Altogether, D. has failed in his primary mission – to procure British coal for his own side – but at least managed to deny it to his foes.

== Setting ==

"D", a patriot from a country suffering a civil war, is in England to secure a contract with coal magnate Lord Benditch that will greatly assist the faltering loyalist cause. His country is nameless and the details of its history, geography, and current politics remain vague. However, the reader could have little doubt – and Greene himself admitted as much – that the Spanish Civil War was his main inspiration for the book's depiction of a left-leaning, popular revolutionary republic. Like Spain, the country in The Confidential Agent is embroiled internally in bitter factional fights while fighting a brutal civil war and a land-owning aristocracy determined to destroy the republic to regain its centuries-old privileged position. Underscoring the Spanish connection, in the novel's final section, a ship travelling from England to the unnamed country must sail westward in the Channel and then cross the Bay of Biscay.

==Themes==

D is a man of peace, a university intellectual who values truth and honour. For the sake of his mission he initially accepts insults and beatings, until a turning point occurs. After all the injustices he has suffered, back in his home country and then in England, he becomes a solitary instrument of justice.

Without promoting a left-wing agenda, Greene shows a distaste for the authoritarian militaristic regime of the Nationalists in Spain and, readers then would quickly have made the connection, that of Nazi Germany and Fascist Italy. England by contrast, though often humdrum and uninspiring, is at peace under the rule of law.

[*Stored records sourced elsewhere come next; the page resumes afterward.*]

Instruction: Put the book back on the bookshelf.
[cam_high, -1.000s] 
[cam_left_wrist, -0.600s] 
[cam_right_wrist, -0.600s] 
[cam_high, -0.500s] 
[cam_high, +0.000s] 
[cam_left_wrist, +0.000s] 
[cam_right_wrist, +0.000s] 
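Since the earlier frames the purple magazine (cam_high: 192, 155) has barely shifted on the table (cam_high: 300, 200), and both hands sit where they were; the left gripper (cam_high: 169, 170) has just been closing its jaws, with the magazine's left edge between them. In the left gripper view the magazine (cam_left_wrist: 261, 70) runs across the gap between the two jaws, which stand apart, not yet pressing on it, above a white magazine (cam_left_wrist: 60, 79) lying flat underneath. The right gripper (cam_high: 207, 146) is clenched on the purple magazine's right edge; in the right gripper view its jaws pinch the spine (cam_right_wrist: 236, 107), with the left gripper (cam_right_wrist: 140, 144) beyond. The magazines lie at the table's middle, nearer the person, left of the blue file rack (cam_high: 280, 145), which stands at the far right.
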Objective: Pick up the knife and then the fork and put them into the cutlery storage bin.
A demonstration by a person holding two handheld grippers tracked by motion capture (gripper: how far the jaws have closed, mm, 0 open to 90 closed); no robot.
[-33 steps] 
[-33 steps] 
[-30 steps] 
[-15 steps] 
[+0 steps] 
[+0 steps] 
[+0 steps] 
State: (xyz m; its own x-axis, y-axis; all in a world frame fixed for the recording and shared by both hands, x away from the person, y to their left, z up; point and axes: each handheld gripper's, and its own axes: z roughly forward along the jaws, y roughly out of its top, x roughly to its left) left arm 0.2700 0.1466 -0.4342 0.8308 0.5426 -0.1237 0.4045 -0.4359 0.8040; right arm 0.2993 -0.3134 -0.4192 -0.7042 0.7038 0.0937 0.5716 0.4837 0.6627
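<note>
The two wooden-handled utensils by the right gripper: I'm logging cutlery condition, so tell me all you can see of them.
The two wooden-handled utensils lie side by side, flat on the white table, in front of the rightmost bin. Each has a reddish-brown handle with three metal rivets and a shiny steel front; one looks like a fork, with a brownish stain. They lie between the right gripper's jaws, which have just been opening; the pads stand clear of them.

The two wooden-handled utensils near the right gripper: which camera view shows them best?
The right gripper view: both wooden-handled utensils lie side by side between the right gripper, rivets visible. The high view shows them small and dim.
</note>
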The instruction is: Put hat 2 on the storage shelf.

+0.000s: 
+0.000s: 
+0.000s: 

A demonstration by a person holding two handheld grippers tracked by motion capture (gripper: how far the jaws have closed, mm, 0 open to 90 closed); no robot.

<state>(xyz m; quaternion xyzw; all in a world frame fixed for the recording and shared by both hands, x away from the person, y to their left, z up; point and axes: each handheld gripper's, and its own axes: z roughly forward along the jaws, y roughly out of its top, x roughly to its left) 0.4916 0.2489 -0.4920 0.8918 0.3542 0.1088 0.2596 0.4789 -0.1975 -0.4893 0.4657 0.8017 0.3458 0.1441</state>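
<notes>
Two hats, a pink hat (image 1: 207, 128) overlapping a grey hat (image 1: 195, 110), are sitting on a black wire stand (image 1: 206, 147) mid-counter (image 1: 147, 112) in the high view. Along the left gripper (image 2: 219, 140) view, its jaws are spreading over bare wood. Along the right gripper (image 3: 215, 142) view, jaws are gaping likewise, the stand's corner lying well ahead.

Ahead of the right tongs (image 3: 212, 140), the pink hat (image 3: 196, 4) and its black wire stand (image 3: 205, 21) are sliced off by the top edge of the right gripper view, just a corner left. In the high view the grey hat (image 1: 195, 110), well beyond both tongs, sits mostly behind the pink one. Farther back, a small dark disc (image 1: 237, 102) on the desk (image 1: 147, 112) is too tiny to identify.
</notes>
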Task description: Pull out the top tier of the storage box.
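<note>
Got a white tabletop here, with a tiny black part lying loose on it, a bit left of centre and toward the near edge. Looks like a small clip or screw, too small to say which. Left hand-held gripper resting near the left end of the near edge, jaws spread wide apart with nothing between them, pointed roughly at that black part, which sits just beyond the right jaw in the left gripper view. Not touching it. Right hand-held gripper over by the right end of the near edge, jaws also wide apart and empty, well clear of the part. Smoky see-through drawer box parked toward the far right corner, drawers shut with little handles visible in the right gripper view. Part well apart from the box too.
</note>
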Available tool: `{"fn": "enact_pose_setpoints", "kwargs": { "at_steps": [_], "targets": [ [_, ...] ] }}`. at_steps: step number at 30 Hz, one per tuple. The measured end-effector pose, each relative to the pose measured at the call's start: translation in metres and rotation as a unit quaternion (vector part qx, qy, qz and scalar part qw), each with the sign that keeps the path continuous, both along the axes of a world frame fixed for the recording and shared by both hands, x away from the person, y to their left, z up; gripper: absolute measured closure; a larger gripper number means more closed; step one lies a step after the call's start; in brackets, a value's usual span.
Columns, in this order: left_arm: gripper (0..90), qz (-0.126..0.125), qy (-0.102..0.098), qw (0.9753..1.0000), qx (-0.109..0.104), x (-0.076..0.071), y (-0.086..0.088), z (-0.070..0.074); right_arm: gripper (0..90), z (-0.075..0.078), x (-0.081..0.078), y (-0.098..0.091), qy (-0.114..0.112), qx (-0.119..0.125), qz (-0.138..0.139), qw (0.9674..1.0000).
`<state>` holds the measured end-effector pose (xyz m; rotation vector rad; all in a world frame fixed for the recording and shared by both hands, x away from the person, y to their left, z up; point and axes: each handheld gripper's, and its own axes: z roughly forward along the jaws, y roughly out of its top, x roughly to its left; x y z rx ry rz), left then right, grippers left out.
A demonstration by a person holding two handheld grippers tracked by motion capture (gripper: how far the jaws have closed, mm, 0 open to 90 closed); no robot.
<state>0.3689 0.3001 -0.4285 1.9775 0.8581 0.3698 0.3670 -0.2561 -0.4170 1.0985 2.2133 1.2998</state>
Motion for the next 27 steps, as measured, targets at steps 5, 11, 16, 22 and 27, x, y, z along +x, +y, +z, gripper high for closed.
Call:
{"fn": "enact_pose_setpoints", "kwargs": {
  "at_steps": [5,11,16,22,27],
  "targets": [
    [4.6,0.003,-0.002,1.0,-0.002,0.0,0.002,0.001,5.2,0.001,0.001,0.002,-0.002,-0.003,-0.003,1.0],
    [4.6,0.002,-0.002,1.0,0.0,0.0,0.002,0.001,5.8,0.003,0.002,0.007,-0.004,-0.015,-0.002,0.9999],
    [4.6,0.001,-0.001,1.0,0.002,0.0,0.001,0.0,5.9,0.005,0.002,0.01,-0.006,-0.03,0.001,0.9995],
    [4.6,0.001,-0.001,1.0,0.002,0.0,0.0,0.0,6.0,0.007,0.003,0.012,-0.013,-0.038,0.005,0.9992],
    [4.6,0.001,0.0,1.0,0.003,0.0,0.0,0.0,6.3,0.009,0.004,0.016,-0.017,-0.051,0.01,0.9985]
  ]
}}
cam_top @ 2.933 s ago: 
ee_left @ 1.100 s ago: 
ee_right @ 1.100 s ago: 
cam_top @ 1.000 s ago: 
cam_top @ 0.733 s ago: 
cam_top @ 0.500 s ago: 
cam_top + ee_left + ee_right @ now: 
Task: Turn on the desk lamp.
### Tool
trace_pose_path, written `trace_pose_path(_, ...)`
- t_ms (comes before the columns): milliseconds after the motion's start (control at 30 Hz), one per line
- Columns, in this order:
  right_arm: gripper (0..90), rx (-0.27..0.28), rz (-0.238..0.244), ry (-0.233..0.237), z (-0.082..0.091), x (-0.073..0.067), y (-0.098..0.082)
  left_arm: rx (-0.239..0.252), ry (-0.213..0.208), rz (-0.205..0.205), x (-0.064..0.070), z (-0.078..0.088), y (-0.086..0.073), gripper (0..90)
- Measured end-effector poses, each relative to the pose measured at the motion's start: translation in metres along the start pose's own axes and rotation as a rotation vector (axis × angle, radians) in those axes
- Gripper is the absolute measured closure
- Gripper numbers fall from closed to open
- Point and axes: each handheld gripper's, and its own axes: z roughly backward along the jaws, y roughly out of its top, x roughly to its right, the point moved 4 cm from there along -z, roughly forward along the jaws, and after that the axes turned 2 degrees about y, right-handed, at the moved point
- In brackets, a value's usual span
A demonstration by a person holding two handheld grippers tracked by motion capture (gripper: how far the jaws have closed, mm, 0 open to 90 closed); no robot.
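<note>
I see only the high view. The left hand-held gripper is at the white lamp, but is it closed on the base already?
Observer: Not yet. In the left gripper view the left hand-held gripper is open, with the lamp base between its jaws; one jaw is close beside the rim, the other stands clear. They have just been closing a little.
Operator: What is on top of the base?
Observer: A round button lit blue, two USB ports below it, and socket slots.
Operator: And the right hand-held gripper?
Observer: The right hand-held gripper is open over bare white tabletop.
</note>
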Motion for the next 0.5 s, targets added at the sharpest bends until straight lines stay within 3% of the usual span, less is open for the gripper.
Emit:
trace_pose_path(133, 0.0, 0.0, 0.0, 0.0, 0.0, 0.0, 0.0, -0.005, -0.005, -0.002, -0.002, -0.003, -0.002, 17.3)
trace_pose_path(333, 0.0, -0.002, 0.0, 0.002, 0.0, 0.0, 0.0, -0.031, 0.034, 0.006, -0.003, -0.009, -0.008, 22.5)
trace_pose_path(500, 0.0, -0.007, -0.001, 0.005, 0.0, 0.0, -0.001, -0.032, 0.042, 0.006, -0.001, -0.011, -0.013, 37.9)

Greene emphasises the horrors of modern war, in particular the physical and mental effects of bombing on civilian populations.

Jews, for Forbes is Jewish, are portrayed as different from English or Spaniards. As in Stamboul Train, Greene uses a rich and sensual older Jewish man who fails to win the young Gentile girl he wants. In the end, however, a weeping Forbes rises above his self-interest.

Literary resonances are explicitly and covertly included, for Greene sought to ... create something legendary out of a contemporary thriller. The Chanson de Roland is used by D and Rose as a yardstick for measuring heroic or treacherous behaviour, while Rose's rôle as a mysterious helper to the hero reprises that of princesses like Ariadne and Medea. Greene saw D and Forbes as medieval knights, equally chivalrous in their actions.

==Adaptations==

The novel was the basis for the 1945 film Confidential Agent, starring Charles Boyer, Lauren Bacall, Katina Paxinou and Peter Lorre. In the book, the nationality of the agent is not stated; in the film, he is Spanish.

The Confidential Agent was adapted for the radio program Escape by Ken Crossen and broadcast on 2 April 1949, starring Berry Kroeger.